-- TASK REQUIREMENTS --
Repeat verbatim, and only, the lines of the data below, beginning at the line that contains "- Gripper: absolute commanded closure" and stopping after the line that contains "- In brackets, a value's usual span".

(Saved entries)

::::::

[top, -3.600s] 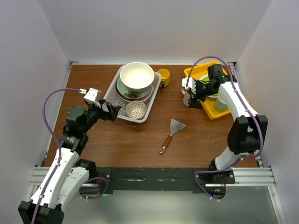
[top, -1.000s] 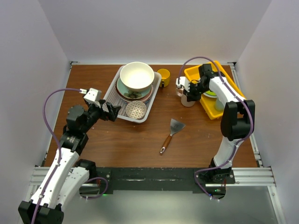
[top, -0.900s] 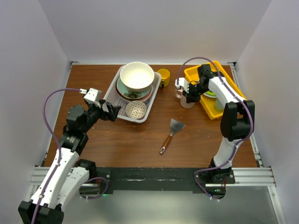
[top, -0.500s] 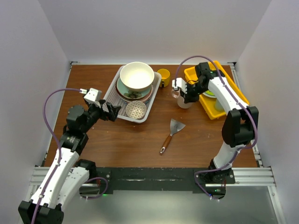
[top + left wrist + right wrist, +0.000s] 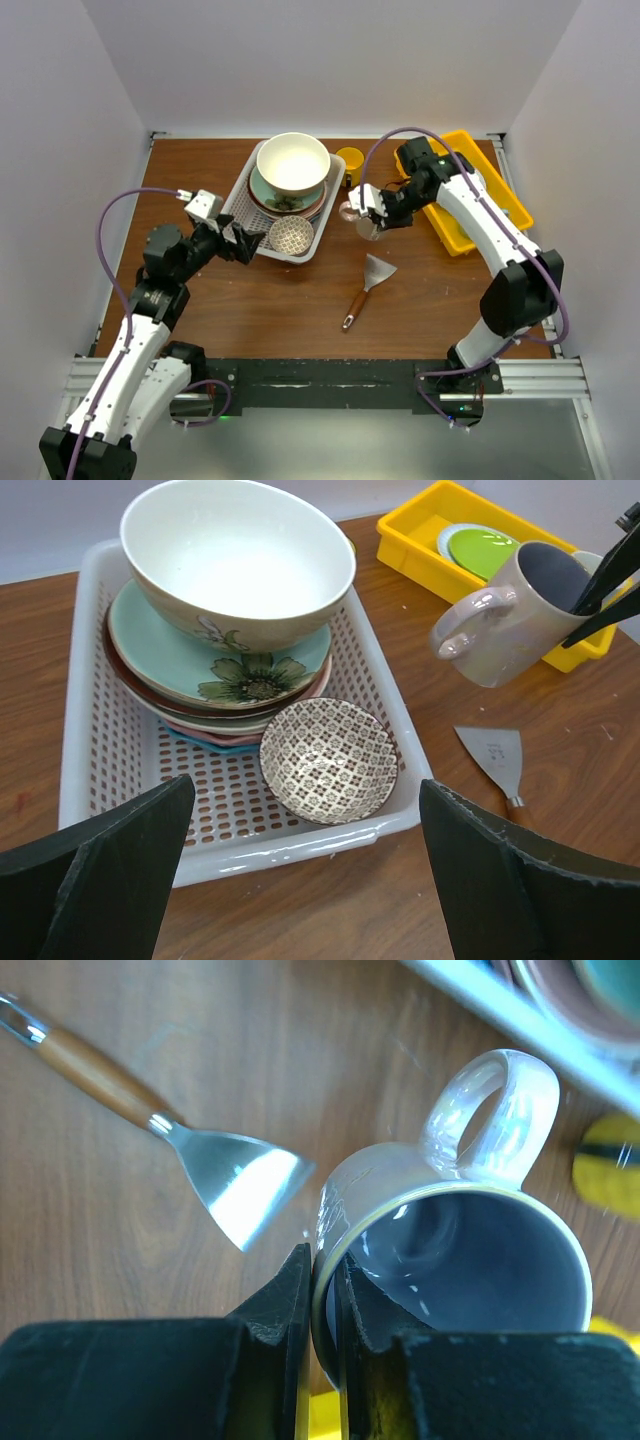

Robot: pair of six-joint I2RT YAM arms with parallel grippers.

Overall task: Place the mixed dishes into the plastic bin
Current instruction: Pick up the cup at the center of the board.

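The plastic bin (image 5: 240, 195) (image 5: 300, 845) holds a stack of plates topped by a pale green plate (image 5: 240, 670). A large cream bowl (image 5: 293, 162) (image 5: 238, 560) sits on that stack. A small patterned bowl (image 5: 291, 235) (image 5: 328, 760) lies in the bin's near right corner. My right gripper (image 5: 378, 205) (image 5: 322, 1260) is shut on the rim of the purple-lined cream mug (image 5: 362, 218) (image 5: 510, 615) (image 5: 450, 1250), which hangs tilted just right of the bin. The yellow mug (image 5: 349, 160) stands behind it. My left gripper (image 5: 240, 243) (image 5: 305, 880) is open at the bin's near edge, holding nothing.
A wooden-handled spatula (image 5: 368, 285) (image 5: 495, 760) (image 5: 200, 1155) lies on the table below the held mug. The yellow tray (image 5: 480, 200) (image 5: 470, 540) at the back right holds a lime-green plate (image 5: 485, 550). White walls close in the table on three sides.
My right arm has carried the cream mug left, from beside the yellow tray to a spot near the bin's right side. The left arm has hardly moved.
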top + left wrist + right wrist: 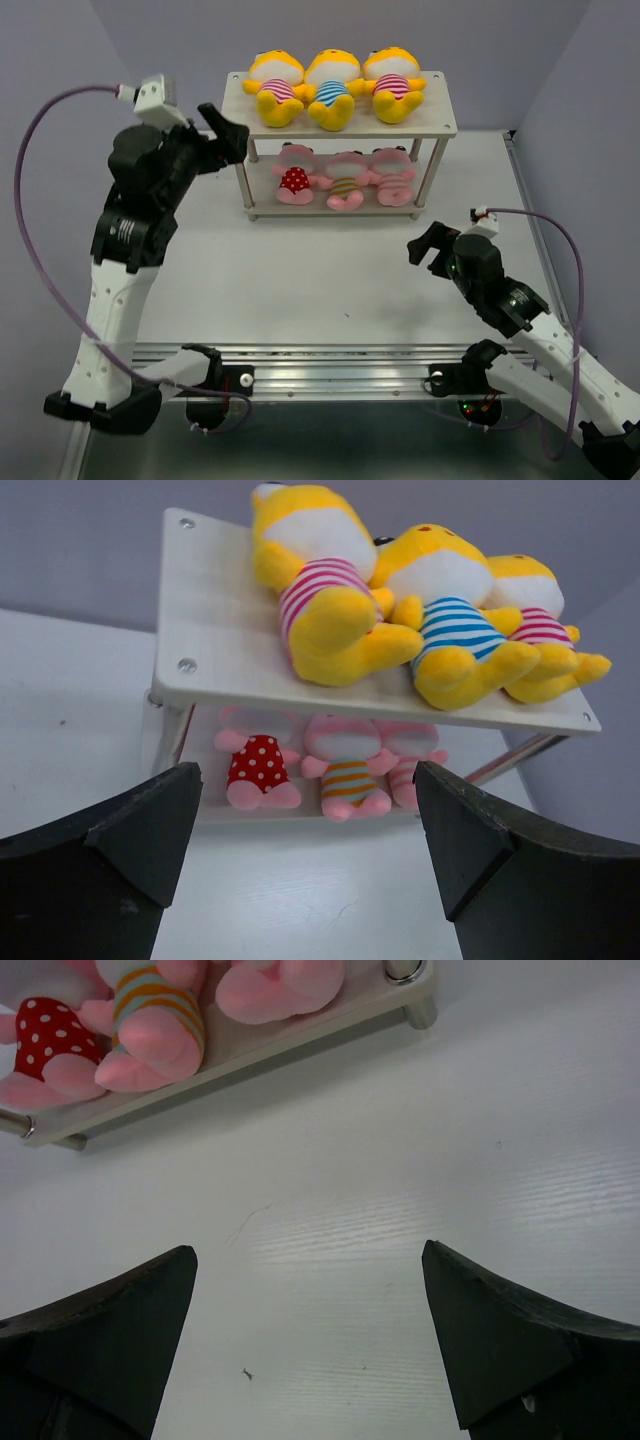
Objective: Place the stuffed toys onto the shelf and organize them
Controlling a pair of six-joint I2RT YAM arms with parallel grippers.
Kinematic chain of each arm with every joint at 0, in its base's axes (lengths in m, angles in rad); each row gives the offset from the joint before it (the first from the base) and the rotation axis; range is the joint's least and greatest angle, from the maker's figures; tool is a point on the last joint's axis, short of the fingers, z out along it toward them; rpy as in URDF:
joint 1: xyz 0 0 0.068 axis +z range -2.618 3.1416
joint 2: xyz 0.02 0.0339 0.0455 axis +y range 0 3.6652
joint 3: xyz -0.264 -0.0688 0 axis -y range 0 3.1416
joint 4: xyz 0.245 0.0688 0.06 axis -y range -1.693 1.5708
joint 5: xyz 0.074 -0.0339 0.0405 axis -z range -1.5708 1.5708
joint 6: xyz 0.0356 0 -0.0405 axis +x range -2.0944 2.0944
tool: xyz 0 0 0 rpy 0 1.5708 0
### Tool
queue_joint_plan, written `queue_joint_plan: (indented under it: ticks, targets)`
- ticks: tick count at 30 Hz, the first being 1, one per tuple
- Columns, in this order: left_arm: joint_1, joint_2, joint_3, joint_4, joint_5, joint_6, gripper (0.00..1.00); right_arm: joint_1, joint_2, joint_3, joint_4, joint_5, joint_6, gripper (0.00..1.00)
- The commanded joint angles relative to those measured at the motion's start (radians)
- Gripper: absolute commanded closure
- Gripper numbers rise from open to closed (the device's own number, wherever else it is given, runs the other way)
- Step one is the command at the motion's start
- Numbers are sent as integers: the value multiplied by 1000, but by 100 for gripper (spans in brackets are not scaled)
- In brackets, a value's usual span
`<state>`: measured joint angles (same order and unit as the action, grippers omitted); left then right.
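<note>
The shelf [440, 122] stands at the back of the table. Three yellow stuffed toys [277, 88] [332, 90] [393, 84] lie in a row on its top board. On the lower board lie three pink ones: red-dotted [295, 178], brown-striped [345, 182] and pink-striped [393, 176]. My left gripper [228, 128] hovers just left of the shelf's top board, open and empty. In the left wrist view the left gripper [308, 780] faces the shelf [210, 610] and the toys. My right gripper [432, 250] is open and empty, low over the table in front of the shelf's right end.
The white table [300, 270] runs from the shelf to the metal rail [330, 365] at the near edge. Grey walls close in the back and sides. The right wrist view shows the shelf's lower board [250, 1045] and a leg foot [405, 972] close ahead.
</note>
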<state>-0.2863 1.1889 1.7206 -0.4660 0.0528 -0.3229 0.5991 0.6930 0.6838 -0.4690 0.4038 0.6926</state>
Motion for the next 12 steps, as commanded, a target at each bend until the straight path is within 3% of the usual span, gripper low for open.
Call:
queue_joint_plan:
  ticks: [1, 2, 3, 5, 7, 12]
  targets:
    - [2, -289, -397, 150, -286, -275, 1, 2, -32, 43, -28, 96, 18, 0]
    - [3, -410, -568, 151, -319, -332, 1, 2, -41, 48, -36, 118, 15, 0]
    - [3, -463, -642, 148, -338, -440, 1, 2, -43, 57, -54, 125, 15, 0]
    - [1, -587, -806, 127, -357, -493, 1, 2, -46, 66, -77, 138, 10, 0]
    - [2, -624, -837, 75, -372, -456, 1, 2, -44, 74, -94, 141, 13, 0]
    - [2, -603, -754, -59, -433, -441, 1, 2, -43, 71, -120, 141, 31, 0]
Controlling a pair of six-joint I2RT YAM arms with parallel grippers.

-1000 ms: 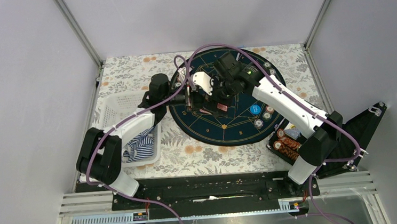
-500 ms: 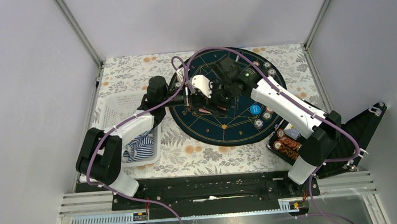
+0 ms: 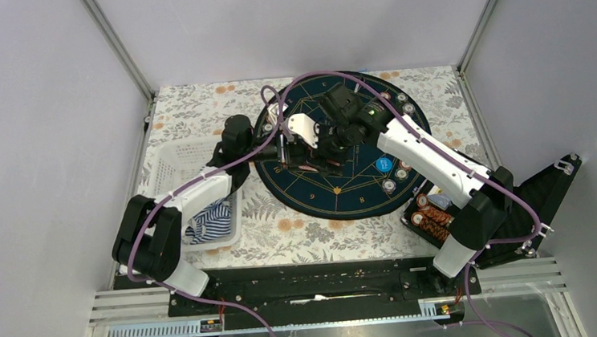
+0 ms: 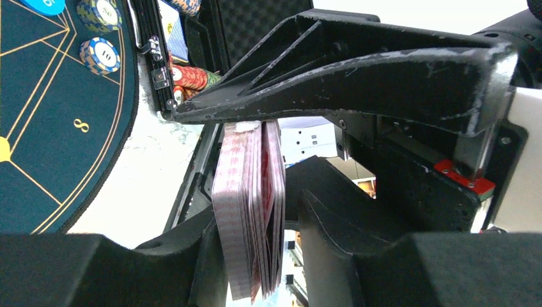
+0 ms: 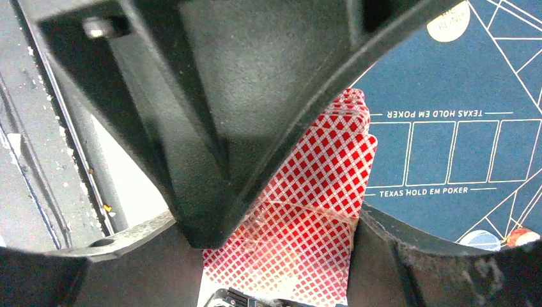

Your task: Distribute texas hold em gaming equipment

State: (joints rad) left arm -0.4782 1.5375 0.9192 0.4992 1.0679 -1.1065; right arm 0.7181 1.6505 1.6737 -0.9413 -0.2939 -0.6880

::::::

-- TASK RESULT --
- Gripper: absolute commanded closure
- Gripper numbers rise from open to closed (the device's own number, wherever else it is given, runs the other way)
- Step one is the command at the motion's start
- Numbers are sent as integers: the value multiplied by 1000, but by 100 for gripper (spans in brackets are not scaled)
- In brackets, a value's usual span

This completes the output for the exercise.